Port of Oakland demonstrates new ARFF capacity

posted on 2nd October 2019
Port of Oakland demonstrates new ARFF capacity

Earlier this year, Oakland International Airport showed off two brand-new fire-fighting vehicles as part of a simulated emergency response training exercise. The Panther aircraft rescue and fire-fighting (ARFF) units bring significant additional capability to the gateway’s fire service

The two fire trucks – Rosenbauer Panther ARFF vehicles – were involved in the Californian airport’s full-scale emergency exercise conducted in May this year. Oakland International Airport, the Oakland Fire Department (OFD) and other regional emergency response partners were involved in the exercise, which is held at the airport every three years.

The training represented a live response to a simulated aircraft emergency, one that required activation of the Airport’s Emergency Operations Center along with other emergency response tools and practices. Approximately 200 participants took part, including fire-fighters, airport and airline personnel, regional first-response partners and dozens of walking-wounded volunteers.

The OFD provides emergency response services at the airport through fire-fighters based at ARFF Station #22, located between the Oakland International Airport tower and its runways.

“Safety is our top priority at Oakland International,” insists Bryant Francis, director of aviation for the Port of Oakland. “The Oakland Fire Department has been a tremendous ally in our emergency response programme at [Oakland Airport], including the operation of these impressive new fire-fighting vehicles.”

Increased capability

The two Panther ARFF vehicles were designed by Rosenbauer in Austria, manufactured in Minnesota, and purchased by the Port of Oakland for use at the airport in late 2018. They went into service in December.

Keonnis Taylor, the airport’s spokeswoman, recalls the background to the vehicles’ acquisition. “ARFF rig purchases legally follow a public bid process at the Port of Oakland, so we do not really ‘select’ them, but rather put out a specification on which companies bid.
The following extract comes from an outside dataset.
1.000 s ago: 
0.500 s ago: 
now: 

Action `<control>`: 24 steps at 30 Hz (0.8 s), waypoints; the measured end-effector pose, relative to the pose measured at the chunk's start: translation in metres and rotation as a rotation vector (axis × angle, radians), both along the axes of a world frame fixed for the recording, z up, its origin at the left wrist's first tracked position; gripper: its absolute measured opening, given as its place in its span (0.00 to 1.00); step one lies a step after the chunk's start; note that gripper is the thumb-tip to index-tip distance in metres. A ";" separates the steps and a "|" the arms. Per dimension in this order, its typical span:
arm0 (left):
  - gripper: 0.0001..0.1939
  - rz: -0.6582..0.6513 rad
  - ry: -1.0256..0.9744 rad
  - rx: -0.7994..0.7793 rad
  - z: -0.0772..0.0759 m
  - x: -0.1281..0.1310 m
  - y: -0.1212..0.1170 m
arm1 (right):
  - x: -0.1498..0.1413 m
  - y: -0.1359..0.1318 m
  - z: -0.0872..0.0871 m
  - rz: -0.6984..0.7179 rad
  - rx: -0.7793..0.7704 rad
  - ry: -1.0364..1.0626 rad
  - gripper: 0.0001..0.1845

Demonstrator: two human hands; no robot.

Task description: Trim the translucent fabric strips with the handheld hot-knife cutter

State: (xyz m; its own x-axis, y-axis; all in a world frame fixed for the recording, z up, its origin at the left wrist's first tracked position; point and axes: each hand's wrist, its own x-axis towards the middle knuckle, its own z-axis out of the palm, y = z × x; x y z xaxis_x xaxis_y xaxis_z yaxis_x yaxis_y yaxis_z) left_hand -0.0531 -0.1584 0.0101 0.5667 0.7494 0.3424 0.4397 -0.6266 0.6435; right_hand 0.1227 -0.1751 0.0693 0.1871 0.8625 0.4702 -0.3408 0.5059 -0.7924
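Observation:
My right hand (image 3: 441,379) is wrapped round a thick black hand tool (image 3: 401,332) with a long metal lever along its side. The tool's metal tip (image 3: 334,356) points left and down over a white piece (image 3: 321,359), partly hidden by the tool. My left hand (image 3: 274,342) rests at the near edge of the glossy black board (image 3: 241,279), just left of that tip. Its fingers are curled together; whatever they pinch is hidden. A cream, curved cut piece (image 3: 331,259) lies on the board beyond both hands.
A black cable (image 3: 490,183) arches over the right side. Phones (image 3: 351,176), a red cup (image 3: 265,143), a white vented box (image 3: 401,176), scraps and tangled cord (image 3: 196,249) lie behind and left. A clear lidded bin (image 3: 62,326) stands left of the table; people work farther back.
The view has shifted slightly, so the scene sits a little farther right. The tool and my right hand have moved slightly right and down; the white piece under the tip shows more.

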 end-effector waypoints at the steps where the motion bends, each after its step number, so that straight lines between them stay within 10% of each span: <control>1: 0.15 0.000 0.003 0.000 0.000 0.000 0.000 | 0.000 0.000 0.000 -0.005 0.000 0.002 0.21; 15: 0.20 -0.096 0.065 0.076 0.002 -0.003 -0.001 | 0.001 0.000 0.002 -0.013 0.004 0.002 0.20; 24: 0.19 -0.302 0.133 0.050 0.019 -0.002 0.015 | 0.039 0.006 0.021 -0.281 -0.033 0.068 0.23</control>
The winning bid meets the spec at the lowest price.

In April 2017, the Board of Port Commissioners at Oakland authorised the Port to purchase two ARFF vehicles for an amount not to exceed US$1.39 million from the lowest responsive, responsible bidder. The Port ultimately purchased the vehicles from Rosenbauer Minnesota, LLC because they offered the lowest responsible bid, Taylor says. The newly purchased ARFF vehicles were necessary to replace two older existing vehicles.

Besides those: “We have Oshkosh trucks still serving the airport now and [these will continue to do so] in the future; they meet our needs and their bid would have met all the requirements, just at a higher price.”

The OFD, which operates the new units, provides contracted services to the Port of Oakland’s ARFF services at the airport. According to Taylor, the frequency of deployment for the ARFF vehicles depends, of course on the need for response: however, the team responds to an average of three calls a day. These primarily include emergency medical response in the airport’s terminals and/or response to Yellow Alerts (ie, precautionary alerts) associated with aircraft operations.

In fact, the OFD handles a variety of emergencies at the airport, ranging from fire-fighting and emergency medical response to airfield and water rescue. The airport-based fire-fighters are fully integrated into the Port of Oakland Emergency Response team at Oakland International Airport, Taylor notes.

Oakland Airport offers non-stop connections to over 60 destinations served by 12 different airlines. Taylor confirms that the airport “has been growing for several years with regard to passenger traffic and destinations served. We are looking at ways to accommodate that growth.”